*** Begin section ***

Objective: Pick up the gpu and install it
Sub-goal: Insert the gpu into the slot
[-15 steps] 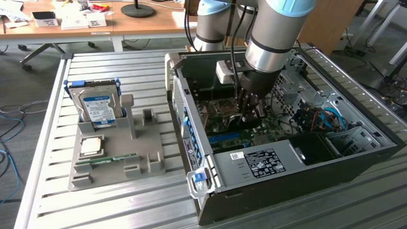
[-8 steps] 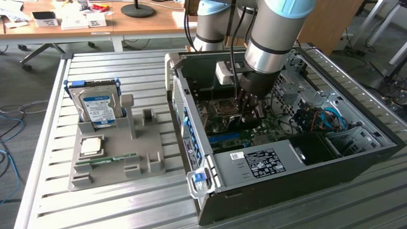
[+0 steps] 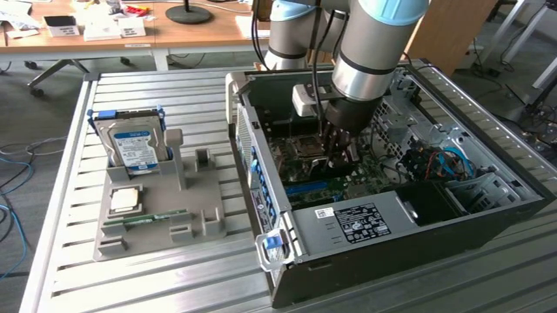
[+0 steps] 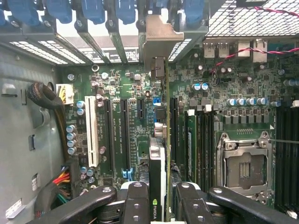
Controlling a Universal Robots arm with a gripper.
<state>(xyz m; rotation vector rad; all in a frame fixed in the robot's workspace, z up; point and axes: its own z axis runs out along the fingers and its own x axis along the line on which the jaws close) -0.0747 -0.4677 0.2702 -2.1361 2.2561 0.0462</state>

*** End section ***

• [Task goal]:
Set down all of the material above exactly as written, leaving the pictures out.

• [Solution]:
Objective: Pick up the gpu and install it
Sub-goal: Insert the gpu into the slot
[-15 steps] 
[-8 steps] 
[+0 steps] 
[+0 steps] 
Controlling a Universal Robots arm with a gripper.
<state>(xyz m; rotation vector rad; all in a frame fixed in the robot's workspace, z up; point and axes: its own z axis runs out along the fingers and its own x axis along the line on which the jaws close) -0.0747 -0.4677 0.2702 -2.1361 2.2561 0.0462</state>

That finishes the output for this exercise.